* _EXERCISE BRIEF_
All lines holding the word "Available" are to be copied from the records beneath.

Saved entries
────────────────
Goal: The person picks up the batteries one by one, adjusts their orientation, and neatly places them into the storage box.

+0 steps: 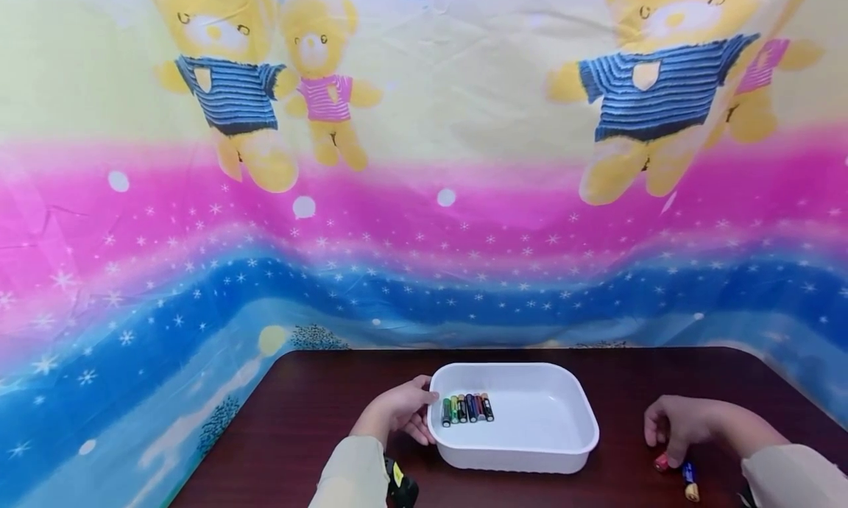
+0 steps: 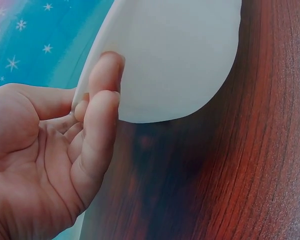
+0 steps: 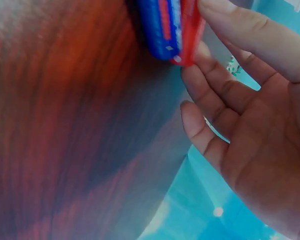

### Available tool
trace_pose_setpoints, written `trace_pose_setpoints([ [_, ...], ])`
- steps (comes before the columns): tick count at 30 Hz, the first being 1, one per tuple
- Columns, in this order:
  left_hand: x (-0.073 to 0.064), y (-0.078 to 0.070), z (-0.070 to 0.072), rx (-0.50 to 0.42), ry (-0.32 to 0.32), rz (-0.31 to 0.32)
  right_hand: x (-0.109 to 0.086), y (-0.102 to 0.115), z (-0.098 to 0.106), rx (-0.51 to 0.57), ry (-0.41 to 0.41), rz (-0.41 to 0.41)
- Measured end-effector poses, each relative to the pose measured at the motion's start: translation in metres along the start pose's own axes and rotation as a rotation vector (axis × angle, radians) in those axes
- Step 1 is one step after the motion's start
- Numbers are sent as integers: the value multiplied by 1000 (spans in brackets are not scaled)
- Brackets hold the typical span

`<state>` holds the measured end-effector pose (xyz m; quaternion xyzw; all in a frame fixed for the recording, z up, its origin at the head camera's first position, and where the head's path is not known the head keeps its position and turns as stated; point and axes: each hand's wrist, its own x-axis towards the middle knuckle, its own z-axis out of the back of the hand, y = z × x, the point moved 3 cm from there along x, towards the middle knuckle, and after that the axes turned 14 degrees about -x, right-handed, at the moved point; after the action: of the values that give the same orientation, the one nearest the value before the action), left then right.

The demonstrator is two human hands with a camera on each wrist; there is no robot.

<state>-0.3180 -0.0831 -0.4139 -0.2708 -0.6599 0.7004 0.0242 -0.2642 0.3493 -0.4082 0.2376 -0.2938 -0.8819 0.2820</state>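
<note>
A white plastic tray (image 1: 539,420) stands on the dark table, with a row of several batteries (image 1: 472,408) lying side by side in its left half. My left hand (image 1: 404,408) grips the tray's left side, thumb at the rim and fingers against the outer wall; the left wrist view shows the fingers on the white wall (image 2: 180,60). To the right of the tray, my right hand (image 1: 685,425) pinches a red battery (image 3: 191,37) between thumb and fingers, low over the table. Right beside it is a blue battery (image 1: 690,478) with a gold-coloured end.
The dark wood-grain table (image 1: 318,397) has rounded far corners. Behind it hangs a cloth backdrop (image 1: 424,221) printed with bears and snowflakes. A dark band with a yellow patch (image 1: 397,475) is on the left wrist.
</note>
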Motion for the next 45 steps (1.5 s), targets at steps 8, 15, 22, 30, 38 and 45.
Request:
trace_pose_setpoints([
  [8,0,1,2,-7,-3,2,9,-5,-5,-1,-64,-12],
  [15,3,3,1,-3,-5,-1,18,-13,-5,-119,-217,-229],
  [22,3,2,0,-4,-1,3,17,-13,0,-102,-212,-286],
  [30,2,0,1,-5,0,-14,27,-7,3,-157,-248,-370],
  [38,2,-1,1,-6,0,-11,31,-6,5,-250,-326,-351],
  [45,1,-1,2,-14,4,-3,33,-4,9,-233,-397,-275],
])
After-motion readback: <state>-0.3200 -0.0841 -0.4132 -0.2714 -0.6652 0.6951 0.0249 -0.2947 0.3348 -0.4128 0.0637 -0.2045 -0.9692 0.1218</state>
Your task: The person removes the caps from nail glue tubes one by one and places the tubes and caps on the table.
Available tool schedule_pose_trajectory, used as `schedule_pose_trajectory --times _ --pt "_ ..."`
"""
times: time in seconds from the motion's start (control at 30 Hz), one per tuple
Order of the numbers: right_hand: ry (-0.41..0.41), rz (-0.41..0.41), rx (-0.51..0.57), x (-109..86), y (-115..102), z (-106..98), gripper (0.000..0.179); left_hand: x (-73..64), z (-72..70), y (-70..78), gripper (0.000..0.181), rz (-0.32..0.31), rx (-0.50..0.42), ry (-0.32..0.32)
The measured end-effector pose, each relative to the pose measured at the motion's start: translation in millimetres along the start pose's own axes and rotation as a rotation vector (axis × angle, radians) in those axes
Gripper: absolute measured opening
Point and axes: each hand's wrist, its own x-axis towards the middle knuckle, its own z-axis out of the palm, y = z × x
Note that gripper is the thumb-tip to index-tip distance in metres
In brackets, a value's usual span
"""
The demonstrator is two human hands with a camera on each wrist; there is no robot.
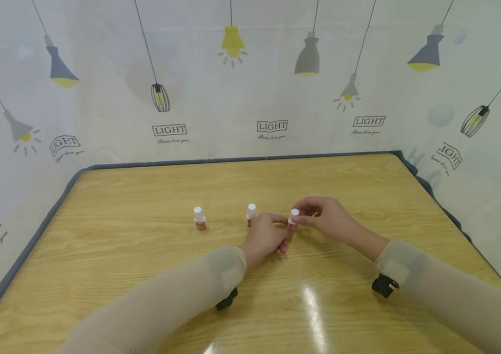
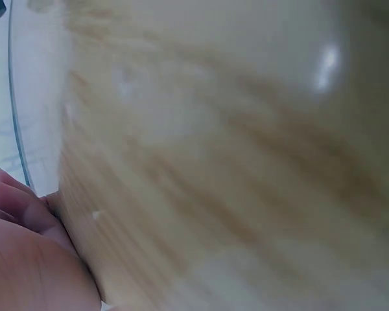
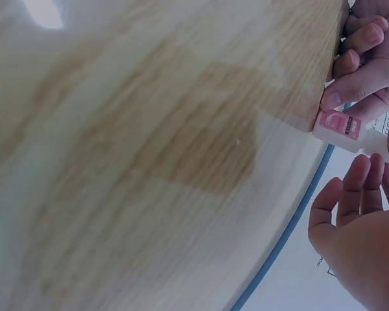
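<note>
A small white bottle [image 1: 294, 213] with a red label stands on the wooden table between the two hands. My left hand [image 1: 264, 235] pinches it low down; in the right wrist view, the thumb and a finger of the left hand [image 3: 369, 78] sit at the base of the bottle [image 3: 340, 125]. Around the white cap at the top, my right hand [image 1: 332, 219] has its thumb and fingers curled. A second such bottle [image 1: 251, 210] stands just behind the left hand, which partly hides it. Only part of the left hand [image 2: 35, 253] shows in the left wrist view.
Farther left on the table [image 1: 122, 236] stands a third matching bottle [image 1: 199, 219], upright and capped. A dark edge runs round the table, and a pale curtain [image 1: 215, 93] printed with lamps hangs behind and at both sides.
</note>
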Motion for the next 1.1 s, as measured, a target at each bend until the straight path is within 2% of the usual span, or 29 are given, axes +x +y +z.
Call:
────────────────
* _EXERCISE OUTPUT_
### Available tool
Available tool schedule_pose_trajectory, used as `schedule_pose_trajectory --times _ --pt "_ ..."`

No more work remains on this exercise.